Corruptions : LA LÉGISLATION SUR LE WHISTLEBLOWING DANS LE MONDE

- Afrique du Sud. La loi s’applique à la fois aux alertes faites dans le secteur public et le secteur privé. Elle pose le principe de la protection du salarié donneur d’alerte et fixe les conditions dans lesquelles les révélations doivent être faites pour bénéficier de cette protection.
- Australie. Les différentes lois existantes ne concernent que le secteur public. Elles prévoient, en général, un mécanisme de protection spéciale pour les divulgations d’actes illicites, négligents ou répréhensibles ou de pratiques compromettant la santé publique et la sécurité de l’environnement.
- Canada. Simple projet visant le seul secteur public. Il pose le principe de la protection du whistleblower et l’obligation pour les agences gouvernementales de publier des codes de conduite intégrant des dispositifs de whistleblowing.
- Chine. La Constitution de la République populaire de Chine inscrit le whistleblowing comme un droit de tout citoyen, ce droit étant universellement reconnu envers les organes de l’Etat.
- Corée du Sud. La loi coréenne a créé une commission indépendante (Korea Independent Commission against Corruption). Elle a notamment pour mission d’encourager le whistleblowing, de recevoir les dénonciations, de protéger les whistleblowers et de les récompenser.
- Organisation pour la coopération et le développement économique (OCDE). Des Principes directeurs de 2004 à l’intention des sociétés multinationales disposent que «les parties prenantes, y compris les salariés au niveau individuel et les organes qui les représentent, doivent pouvoir faire état librement auprès du conseil d’administration de leurs inquiétudes concernant d’éventuelles pratiques illicites ou contraires à l’éthique».
- Pays-Bas. Code de conduite de gouvernance d’entreprise : Principes de bonne gouvernance d’entreprise et des meilleures pratiques applicables aux sociétés cotées.
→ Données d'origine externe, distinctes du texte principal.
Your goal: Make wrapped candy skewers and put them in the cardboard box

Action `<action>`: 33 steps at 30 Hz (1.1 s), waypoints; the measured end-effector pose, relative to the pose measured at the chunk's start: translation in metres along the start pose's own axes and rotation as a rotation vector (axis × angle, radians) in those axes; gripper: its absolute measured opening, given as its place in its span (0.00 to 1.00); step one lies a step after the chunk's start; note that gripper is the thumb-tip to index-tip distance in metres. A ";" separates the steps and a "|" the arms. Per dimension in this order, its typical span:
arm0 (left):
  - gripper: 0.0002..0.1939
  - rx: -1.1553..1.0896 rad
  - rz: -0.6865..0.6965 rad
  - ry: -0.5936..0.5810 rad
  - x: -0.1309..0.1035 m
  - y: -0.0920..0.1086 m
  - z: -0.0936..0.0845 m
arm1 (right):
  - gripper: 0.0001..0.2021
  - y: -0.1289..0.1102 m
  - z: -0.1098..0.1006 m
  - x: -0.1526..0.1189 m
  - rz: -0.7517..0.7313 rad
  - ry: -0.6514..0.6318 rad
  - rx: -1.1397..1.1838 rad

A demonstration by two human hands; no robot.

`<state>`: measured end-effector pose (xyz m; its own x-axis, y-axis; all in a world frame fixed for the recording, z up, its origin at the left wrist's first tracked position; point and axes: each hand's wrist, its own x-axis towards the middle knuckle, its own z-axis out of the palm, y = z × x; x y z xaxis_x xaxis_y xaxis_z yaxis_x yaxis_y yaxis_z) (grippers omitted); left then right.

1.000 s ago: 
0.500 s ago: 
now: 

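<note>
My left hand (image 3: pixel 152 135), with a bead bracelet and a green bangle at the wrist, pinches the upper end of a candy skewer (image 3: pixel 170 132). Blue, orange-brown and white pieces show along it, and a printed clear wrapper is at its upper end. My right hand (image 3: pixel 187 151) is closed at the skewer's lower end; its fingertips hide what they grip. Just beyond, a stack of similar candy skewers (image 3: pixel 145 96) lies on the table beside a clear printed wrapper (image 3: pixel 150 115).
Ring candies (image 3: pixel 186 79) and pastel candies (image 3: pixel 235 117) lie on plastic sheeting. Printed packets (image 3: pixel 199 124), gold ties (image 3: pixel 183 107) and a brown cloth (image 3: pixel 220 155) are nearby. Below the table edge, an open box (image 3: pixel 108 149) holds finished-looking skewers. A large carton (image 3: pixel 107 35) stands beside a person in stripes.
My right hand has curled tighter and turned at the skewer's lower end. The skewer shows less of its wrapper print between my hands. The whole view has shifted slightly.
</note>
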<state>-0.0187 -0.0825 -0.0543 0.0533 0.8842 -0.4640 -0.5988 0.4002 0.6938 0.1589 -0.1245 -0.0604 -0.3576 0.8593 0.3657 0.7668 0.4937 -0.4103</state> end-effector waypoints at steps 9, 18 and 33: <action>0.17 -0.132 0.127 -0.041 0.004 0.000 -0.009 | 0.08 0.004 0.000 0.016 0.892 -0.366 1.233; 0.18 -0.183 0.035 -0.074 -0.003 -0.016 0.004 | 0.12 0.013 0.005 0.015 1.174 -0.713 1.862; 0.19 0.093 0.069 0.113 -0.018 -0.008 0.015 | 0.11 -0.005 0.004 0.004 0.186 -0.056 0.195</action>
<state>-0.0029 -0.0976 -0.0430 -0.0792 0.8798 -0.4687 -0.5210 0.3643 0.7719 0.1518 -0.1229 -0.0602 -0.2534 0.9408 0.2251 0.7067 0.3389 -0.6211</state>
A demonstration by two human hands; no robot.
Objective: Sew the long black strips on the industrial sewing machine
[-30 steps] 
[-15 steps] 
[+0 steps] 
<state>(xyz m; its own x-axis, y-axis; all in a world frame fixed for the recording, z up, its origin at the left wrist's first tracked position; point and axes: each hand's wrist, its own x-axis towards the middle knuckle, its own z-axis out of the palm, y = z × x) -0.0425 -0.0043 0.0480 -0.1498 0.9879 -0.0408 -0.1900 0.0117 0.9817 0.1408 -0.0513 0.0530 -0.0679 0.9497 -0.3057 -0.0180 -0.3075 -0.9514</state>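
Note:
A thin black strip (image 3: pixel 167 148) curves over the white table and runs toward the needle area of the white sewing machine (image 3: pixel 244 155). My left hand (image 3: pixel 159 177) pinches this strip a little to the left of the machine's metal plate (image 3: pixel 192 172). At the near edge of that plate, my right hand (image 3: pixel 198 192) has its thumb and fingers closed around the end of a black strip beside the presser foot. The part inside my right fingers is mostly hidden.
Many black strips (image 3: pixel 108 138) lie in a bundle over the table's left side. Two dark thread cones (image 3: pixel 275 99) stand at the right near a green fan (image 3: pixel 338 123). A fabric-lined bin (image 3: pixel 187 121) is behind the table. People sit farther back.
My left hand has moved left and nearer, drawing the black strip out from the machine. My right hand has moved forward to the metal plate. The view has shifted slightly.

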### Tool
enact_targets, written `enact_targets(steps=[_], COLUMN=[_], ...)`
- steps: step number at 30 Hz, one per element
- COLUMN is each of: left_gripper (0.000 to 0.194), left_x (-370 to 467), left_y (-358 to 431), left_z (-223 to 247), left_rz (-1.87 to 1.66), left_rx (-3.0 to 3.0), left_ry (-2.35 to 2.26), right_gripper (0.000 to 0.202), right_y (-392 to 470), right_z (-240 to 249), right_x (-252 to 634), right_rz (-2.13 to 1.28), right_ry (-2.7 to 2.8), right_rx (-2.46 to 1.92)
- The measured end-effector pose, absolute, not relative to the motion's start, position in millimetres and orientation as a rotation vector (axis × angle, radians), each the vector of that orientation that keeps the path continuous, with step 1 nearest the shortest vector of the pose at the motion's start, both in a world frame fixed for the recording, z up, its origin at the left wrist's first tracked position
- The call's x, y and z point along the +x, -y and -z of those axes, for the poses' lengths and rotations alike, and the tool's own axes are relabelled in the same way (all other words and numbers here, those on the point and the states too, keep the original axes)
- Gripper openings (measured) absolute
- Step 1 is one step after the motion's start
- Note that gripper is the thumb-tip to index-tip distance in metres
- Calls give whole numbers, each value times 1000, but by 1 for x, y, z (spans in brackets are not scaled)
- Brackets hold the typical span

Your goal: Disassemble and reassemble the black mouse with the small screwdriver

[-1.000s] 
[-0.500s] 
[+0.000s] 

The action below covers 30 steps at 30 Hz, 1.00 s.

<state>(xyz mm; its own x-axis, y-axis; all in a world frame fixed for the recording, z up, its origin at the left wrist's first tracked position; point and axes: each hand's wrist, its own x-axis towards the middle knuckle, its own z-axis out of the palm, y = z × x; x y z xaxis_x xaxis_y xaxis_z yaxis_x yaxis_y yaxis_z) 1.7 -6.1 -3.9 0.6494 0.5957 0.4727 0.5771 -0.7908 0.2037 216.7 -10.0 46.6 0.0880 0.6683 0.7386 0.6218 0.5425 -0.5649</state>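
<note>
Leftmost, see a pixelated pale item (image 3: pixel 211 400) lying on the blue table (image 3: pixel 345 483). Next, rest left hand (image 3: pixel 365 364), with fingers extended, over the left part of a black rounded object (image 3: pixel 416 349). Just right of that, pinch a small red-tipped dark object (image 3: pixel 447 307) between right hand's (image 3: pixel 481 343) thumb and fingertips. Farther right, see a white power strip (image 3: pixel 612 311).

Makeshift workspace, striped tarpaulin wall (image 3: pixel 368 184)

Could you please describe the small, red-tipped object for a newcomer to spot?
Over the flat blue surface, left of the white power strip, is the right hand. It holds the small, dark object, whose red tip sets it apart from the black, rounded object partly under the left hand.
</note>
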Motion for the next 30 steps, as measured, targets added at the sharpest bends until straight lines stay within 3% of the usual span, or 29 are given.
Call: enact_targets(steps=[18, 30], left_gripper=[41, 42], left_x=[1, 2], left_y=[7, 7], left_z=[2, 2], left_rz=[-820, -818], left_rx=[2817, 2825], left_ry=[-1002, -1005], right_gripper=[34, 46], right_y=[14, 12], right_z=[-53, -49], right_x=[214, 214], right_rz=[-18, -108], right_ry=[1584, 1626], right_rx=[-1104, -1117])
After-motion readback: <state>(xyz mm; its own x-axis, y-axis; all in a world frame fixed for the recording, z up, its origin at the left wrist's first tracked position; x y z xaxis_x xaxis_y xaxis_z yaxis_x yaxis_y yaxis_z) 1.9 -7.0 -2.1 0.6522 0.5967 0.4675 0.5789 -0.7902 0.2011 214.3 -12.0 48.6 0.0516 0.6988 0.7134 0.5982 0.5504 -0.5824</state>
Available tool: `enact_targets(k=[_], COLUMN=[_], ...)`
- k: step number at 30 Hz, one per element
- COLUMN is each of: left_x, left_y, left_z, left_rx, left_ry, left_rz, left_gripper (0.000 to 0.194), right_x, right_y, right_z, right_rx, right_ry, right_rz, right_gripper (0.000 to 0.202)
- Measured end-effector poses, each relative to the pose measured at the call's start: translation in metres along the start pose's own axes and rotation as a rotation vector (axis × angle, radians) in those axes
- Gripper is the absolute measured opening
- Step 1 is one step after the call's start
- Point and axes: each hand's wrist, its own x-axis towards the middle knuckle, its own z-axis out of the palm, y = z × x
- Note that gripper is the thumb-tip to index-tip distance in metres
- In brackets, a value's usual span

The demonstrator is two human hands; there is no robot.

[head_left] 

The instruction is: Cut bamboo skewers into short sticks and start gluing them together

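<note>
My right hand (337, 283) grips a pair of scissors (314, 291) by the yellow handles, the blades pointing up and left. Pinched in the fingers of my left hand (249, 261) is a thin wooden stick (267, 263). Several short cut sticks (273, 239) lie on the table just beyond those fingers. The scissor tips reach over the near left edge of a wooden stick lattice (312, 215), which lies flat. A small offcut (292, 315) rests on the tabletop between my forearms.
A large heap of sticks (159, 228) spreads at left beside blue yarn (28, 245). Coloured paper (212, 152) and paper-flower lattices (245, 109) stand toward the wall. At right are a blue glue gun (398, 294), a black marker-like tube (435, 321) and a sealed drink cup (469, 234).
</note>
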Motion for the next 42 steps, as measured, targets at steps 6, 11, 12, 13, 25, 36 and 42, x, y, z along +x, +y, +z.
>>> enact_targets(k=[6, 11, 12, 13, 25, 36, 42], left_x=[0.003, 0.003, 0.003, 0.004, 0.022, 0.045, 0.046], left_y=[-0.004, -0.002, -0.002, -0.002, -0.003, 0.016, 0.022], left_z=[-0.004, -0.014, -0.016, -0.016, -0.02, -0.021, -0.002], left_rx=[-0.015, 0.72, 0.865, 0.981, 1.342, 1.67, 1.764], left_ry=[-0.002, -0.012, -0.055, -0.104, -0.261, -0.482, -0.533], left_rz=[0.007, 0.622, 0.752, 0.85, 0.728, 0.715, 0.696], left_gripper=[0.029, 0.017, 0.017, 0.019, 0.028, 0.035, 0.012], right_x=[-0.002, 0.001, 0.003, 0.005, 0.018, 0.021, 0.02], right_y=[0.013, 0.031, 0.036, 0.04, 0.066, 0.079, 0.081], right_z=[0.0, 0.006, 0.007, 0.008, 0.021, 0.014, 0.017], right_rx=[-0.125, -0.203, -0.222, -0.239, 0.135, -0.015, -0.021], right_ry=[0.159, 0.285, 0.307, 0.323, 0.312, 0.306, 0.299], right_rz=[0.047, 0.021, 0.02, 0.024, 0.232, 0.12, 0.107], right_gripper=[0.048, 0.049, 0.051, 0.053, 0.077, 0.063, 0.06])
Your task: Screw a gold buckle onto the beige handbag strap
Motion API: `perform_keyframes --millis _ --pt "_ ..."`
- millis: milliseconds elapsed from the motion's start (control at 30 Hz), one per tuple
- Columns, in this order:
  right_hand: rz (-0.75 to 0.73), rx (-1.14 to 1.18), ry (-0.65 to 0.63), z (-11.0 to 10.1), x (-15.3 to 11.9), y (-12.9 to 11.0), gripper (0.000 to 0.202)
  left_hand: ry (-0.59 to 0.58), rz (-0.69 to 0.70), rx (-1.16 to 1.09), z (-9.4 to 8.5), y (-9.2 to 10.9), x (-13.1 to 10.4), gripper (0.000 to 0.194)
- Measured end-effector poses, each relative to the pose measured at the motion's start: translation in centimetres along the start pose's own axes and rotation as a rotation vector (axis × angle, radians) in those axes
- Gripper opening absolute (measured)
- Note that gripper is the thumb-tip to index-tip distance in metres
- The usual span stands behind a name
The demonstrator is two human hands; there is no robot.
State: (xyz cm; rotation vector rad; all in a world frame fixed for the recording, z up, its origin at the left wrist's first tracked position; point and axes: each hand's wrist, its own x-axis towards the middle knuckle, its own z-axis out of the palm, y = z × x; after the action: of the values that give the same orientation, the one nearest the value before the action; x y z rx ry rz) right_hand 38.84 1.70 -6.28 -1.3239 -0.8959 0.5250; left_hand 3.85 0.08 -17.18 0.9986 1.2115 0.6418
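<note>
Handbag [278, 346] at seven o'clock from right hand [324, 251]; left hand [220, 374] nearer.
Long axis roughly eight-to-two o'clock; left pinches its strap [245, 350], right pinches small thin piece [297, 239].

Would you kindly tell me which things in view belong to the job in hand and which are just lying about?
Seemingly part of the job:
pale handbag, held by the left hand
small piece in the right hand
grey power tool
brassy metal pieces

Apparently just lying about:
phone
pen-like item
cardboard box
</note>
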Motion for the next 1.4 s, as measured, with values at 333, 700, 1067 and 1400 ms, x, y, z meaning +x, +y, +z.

- Royaume-Uni. La loi protège toute personne qui dénonce à son employeur (ou services internes désignés par la loi) ou, en cas de défaut, aux autorités de police ou à la presse, des faits sérieux constitutifs de crimes, délits, manquements à des règlements ou à des contrats, atteintes à la santé, à la sécurité ou à l’environnement.
- Union européenne. L’UE protège ses propres fonctionnaires depuis 1999 et, depuis 2004, elle fait obligation à ses agents de communiquer à l’Office européen de lutte antifraude toute information parvenue à leur connaissance laissant présumer l’existence d’une fraude.